North American Network Operators Group

Date Prev | Date Next | Date Index | Thread Index | Author Index | Historical

Re: Energy consumption vs % utilization?

  • From: Valdis.Kletnieks
  • Date: Tue Oct 26 14:45:30 2004

On Tue, 26 Oct 2004 13:52:51 EDT, "Gregory (Grisha) Trubetskoy" said:

> average your servers are 98% underutilized, you are wasting a lot of 

Remember in your analysis to include premature hardware failure due to too many
power cycles...

A server can *easily* "on average" be running at only 20-30% of capacity,
simply because requests arrive at essentially random times - so you have to
deal with the case where "average" over a minute is 20% of capacity for 600
hits (10/sec), but some individual seconds only have 1 hit, and others have 50
(at which point you're running with the meter spiked).

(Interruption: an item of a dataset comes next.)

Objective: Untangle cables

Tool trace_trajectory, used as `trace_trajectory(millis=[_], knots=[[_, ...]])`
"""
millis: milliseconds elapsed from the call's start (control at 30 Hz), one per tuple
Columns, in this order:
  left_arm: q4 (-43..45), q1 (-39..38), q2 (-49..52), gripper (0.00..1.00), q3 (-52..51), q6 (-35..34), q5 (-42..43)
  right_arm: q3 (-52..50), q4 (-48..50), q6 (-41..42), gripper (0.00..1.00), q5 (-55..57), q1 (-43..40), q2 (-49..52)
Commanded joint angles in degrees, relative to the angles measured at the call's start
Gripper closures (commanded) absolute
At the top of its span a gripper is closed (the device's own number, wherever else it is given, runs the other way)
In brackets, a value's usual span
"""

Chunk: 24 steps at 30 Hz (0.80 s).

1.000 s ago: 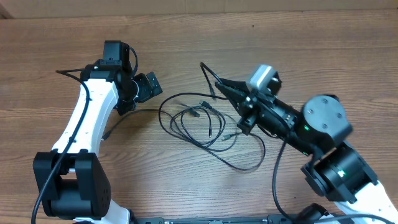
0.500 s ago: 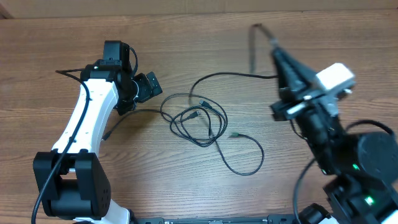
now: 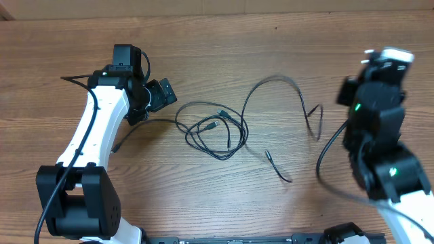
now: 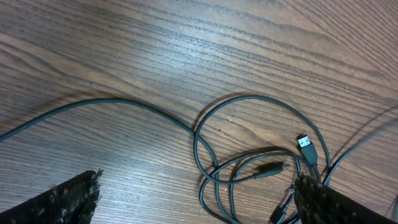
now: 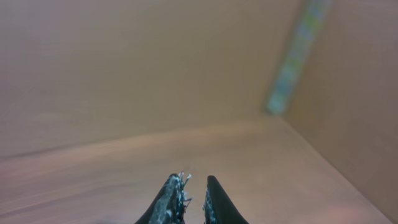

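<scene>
Table (image 3: 224,41): brown wood-grain top; everything here stands or lies on it.
Left arm (image 3: 95,129): white and black, at the table's left side, with its wrist turned toward the middle.
Left gripper (image 3: 159,96) (image 4: 198,180): jaws spread wide and holding nothing, just left of the loops.
Cables (image 3: 211,125) (image 4: 249,97): thin dark cords in loose overlapping loops at mid-table, with one tail trailing left under the left arm.
USB plug (image 3: 221,112) (image 4: 306,144): lies bare inside the loops.
Loose strand (image 3: 278,78): blurred, arcing rightward out of the bunch toward the right arm.
Right arm (image 3: 376,115): dark, at the right edge, apart from the loops.
Right gripper (image 5: 194,179): fingertips parted by only a slit, with nothing between them.
</scene>
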Motion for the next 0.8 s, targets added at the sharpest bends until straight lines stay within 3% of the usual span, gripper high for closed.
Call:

Time-of-day issues also get involved - you may need to have enough iron to
handle the peak load at 2PM, but be sitting mostly idle at 2AM. Unfortunately,
I've seen very few rack-mount boxes that support partial power-down to save
energy - if it's got 2 Xeon processors and 2G of memory, both CPUs and all the
memory cards are hot all the time...

There's also latency issues - if some CPUs on a node or some nodes in a cluster
are powered down, there is a timing lag between when you start firing them up
and when they're ready to go - so you need to walk the very fine line between
"too short a spike powers stuff up needlessly" (very bad for the hardware), and
"too much dampening means you get bottlenecked while waiting for spin-up".

(Been there, done that - there's a 1200-node cluster across the hall, and
there's no really good/easy way to ramp up all 1200 for big jobs and power down
800 nodes if there's only 400-nodes worth of work handy.  So we end up leaving
it all fired up and let the node's "idle loop" be "good enough")..

If it was as easy as all that, we'd all be doing it already.. :)

Attachment: pgp00002.pgp
Description: PGP signature